Pinehurst No. 2, the classic Donald Ross course brilliantly restored by Ben Crenshaw and Bill Coore, is the perfect canvas for the kind of carnage not seen since the first day of the Somme.

Generous off the tee and devoid of traditional rough, its biggest defence is not just the native areas where wire grass is one of just 70 species of plant designed to tempt players into play recovery shots to domed greens that play far smaller than their 2,500 sq. ft. average.

It’s not so much a golf tournament as a survival test, designed to discover who can take the most brain-damaging punishment and still stagger away to pick up the 18-inch sterling silver trophy topped by a winged female figure representing Victoria, the Goddess of Victory.

World number one Scottie Scheffler is the overwhelming favourite to continue a magical run of form not seen since Tiger Woods was in his pomp. If he plays as he’s been playing this year, and fortune favours him, he will win.

“You not only have to be good, but you also have to have two horseshoes up your rear end,” seven-time major winner Sam Snead said of the US Open, where he was second four times.“You’ve got to be lucky to win the US Open.”

All four-time champion Ben Hogan knew was that they give the trophy to the guy who shoots the lowest score.

Working out that conundrum that will decide Rory McIlroy’s fate as he looks to end a ten-year major drought in the major where his improved his finishing position incrementally over the past five years with successive top 10 finishes — ninth, eighth, seventh, fifth and second — since having a “come to Jesus moment” after his third missed cut in a row in 2018.

“Explosiveness isn’t going to win a US Open,” McIlroy said, just a few hours before reports emerged he and his wife Erica had reconciled and called off divorce proceedings.

“It’s more methodically building your score over the course of four days and being okay with that. Honestly, it’s just more of a reframing of a mindset than anything else.”

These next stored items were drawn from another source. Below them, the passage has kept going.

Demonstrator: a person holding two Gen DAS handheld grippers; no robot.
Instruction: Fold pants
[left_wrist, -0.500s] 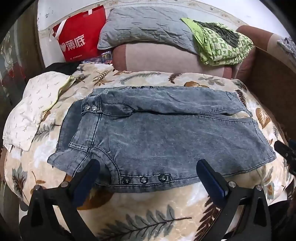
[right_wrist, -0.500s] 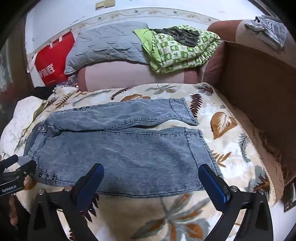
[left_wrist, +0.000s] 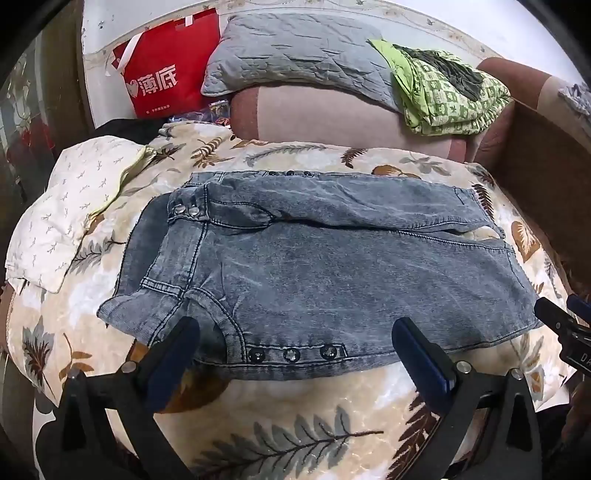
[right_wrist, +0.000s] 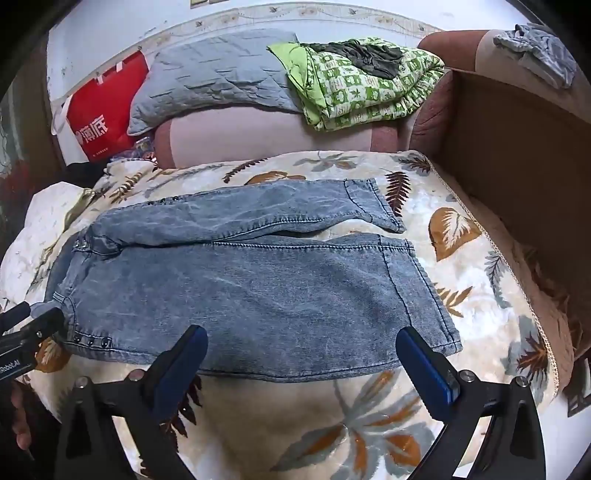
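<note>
Washed grey-blue jeans (left_wrist: 332, 273) lie flat on a leaf-patterned blanket (left_wrist: 295, 413), waistband to the left, both legs running right. The near leg is wide; the far leg lies beside it. My left gripper (left_wrist: 295, 336) hovers open over the near edge by the studded pocket (left_wrist: 291, 354), nothing between its blue pads. In the right wrist view the jeans (right_wrist: 258, 288) show with hems at the right. My right gripper (right_wrist: 301, 347) stands open above the near leg's lower edge, holding nothing. The other gripper's tip shows at each view's side.
A grey pillow (left_wrist: 295, 55), a folded green quilt (left_wrist: 450, 99) and a red bag (left_wrist: 166, 70) sit along the back. A white pillow (left_wrist: 70, 210) lies left. A brown sofa arm (right_wrist: 517, 155) walls the right. A hand (right_wrist: 18, 417) shows at lower left.
Both views have barely shifted; the jeans lie as before and both grippers stay wide open.
</note>
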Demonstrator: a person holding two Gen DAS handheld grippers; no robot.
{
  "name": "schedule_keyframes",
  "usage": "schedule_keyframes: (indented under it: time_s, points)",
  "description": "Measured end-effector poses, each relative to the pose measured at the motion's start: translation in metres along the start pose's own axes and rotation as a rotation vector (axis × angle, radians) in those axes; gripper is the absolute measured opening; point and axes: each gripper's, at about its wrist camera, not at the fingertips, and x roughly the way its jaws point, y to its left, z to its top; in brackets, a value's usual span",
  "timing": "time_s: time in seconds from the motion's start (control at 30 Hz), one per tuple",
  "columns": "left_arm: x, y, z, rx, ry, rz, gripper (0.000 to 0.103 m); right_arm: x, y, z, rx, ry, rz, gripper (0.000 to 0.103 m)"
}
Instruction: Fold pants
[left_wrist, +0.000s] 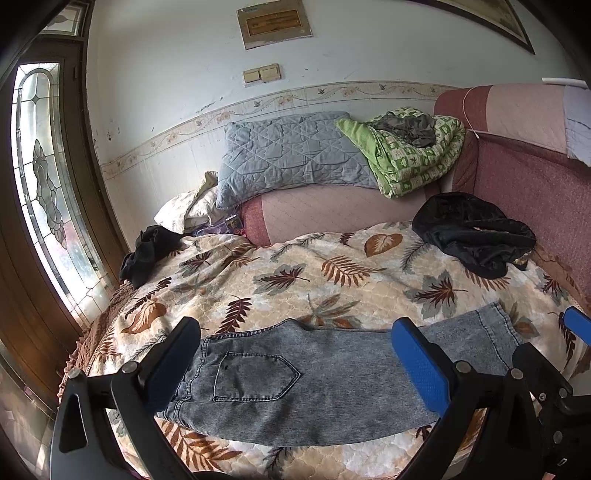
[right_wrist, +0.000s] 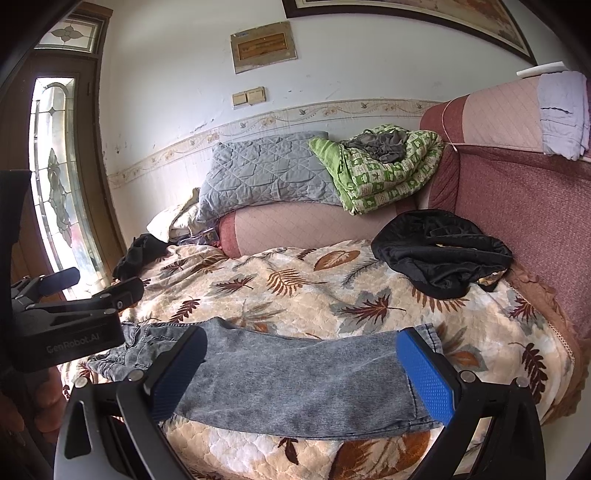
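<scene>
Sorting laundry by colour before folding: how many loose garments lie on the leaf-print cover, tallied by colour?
Grey denim: 1, the jeans
Black: 2, one garment by the window, one by the red backrest
Total: 3

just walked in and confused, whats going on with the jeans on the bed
A person holds a pair of tongs in each hand over grey jeans laid flat across a leaf-print bedspread. The left tongs hover open above the waist and back-pocket end, and the right tongs hover open over the leg end. Neither grips the denim yet. A crumpled black garment lies further back by the headboard.
</scene>
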Motion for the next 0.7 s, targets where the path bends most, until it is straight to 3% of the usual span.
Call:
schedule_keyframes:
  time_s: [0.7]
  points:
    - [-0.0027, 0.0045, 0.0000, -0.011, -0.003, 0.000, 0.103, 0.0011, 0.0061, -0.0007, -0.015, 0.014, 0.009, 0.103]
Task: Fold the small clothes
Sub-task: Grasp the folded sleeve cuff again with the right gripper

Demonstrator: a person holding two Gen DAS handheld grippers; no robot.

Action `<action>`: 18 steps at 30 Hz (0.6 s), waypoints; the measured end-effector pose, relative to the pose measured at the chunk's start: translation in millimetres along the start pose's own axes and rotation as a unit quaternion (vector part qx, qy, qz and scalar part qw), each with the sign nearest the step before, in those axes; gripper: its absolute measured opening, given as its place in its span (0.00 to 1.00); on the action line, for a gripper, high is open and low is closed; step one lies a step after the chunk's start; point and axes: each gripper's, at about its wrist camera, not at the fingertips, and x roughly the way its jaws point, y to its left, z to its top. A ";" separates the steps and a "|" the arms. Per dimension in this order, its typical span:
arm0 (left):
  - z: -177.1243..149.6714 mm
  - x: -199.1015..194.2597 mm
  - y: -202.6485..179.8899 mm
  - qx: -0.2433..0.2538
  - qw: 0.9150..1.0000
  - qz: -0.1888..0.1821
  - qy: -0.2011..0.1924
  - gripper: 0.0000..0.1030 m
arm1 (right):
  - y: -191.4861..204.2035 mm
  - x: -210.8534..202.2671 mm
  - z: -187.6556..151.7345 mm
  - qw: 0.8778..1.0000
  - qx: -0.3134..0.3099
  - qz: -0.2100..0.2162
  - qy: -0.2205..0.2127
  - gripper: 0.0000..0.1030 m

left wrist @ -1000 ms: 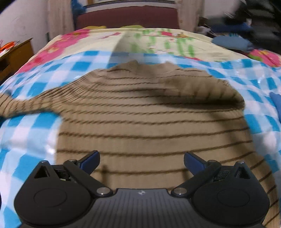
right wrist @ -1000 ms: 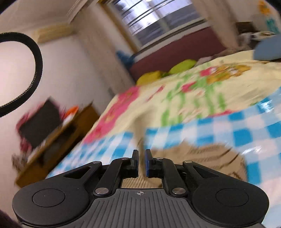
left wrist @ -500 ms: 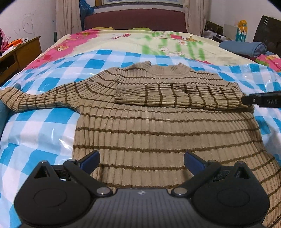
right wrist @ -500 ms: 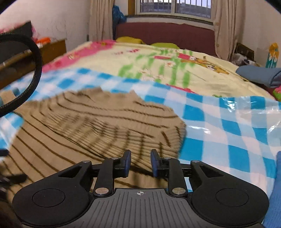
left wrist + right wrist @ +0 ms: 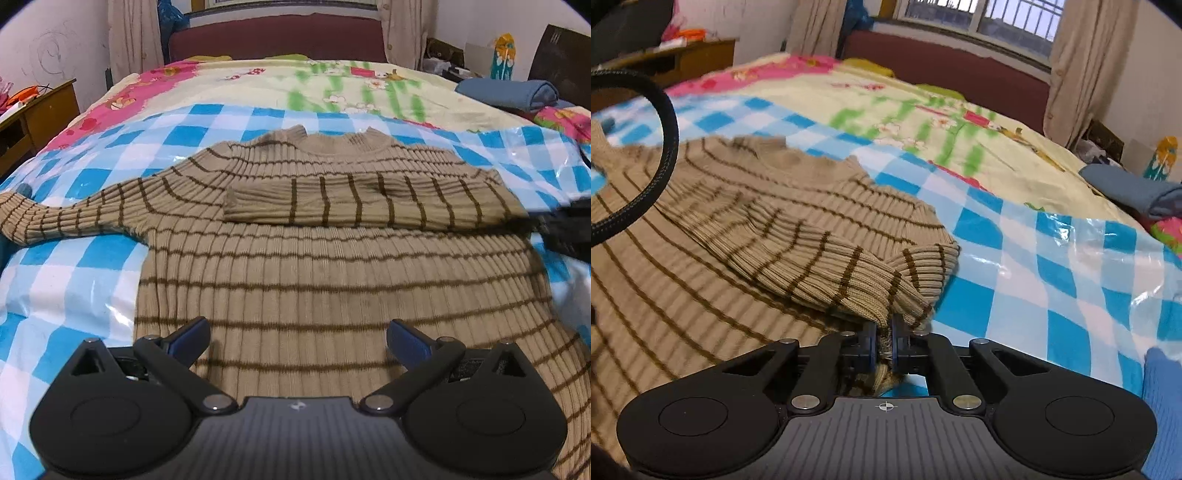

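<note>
A tan sweater (image 5: 332, 266) with thin brown stripes lies flat on a blue and white checked sheet (image 5: 74, 273). Its right sleeve (image 5: 354, 201) is folded across the chest; the left sleeve (image 5: 66, 218) stretches out to the left. My left gripper (image 5: 297, 334) hovers open over the sweater's lower part, nothing between its fingers. In the right wrist view my right gripper (image 5: 882, 334) is shut on the sweater (image 5: 746, 236) at the folded shoulder edge, knit bunched between the pads. The right gripper (image 5: 565, 229) shows as a dark blur at the sweater's right edge.
The bed carries a flowered cover (image 5: 295, 85) beyond the checked sheet. Folded blue cloth (image 5: 509, 94) lies at the far right. A wooden desk (image 5: 37, 114) stands left of the bed. A black cable (image 5: 653, 177) loops through the right wrist view. Blue cloth (image 5: 1161, 406) sits at its lower right.
The right sleeve now lies folded across the chest. My right gripper came down to the sweater's right shoulder edge, opened a little, then shut on the knit. The left gripper stayed put.
</note>
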 end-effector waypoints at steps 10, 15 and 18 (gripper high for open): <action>-2.0 -0.6 16.3 -0.023 1.000 0.003 -0.007 1.00 | 7.6 -31.8 2.8 0.997 -0.061 0.041 0.008 0.13; -1.5 -3.6 32.3 -0.042 0.999 0.003 -0.007 1.00 | 39.1 -31.8 36.4 0.991 -0.059 0.115 -0.028 0.14; -1.9 -8.5 41.9 -0.046 0.999 0.011 -0.011 1.00 | 75.0 -0.5 54.8 0.986 -0.081 0.138 -0.034 0.17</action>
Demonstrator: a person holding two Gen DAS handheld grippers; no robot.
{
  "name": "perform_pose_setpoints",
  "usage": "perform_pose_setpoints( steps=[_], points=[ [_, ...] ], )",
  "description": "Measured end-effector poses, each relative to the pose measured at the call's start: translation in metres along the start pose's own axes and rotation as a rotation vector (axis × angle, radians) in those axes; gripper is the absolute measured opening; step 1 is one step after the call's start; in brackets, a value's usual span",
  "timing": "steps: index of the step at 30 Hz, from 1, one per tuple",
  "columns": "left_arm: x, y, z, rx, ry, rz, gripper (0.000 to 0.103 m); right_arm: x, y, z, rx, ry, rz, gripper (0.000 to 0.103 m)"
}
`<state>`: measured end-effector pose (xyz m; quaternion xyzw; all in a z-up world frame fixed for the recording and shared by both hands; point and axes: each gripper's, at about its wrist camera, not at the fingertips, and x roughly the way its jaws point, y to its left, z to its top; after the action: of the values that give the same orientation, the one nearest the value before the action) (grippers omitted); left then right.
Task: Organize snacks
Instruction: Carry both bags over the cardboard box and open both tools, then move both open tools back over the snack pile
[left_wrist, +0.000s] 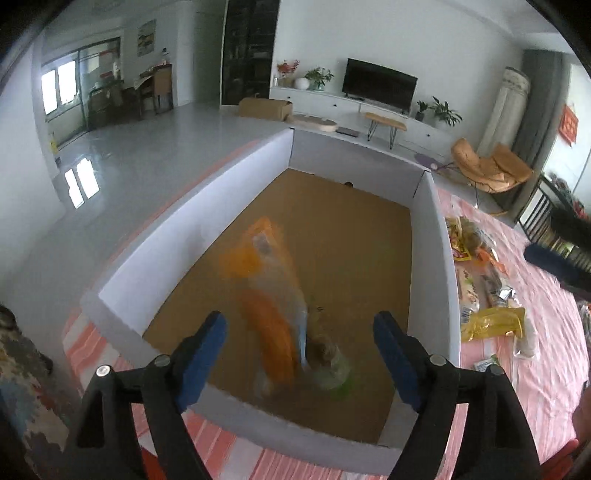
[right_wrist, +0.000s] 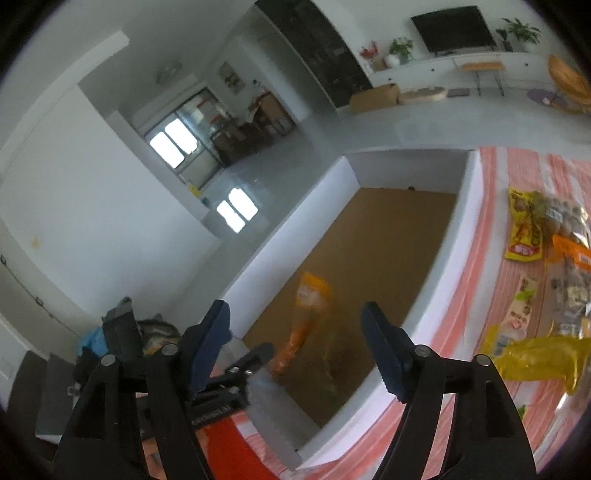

Whether he has the precision with his approach play to challenge what he described as a “relentless” Scheffler is the big doubt.

“It is remarkable,” Seamus Power said of the Texan’s otherworldly form this year. “I feel like he’s almost not getting the credit guys might have in the past like Tiger Woods. When Tiger got on runs like this, it was like the world was ending.

“It is amazing – five wins and two seconds and an eighth. I think his worst finish is 17th in Palm Springs. I mean, it’s just remarkable. Last year we saw the ball striking was off the charts and it was just getting his putter starting, thanks to Rory for putting him into the mallet putter. Thanks for that Rory.”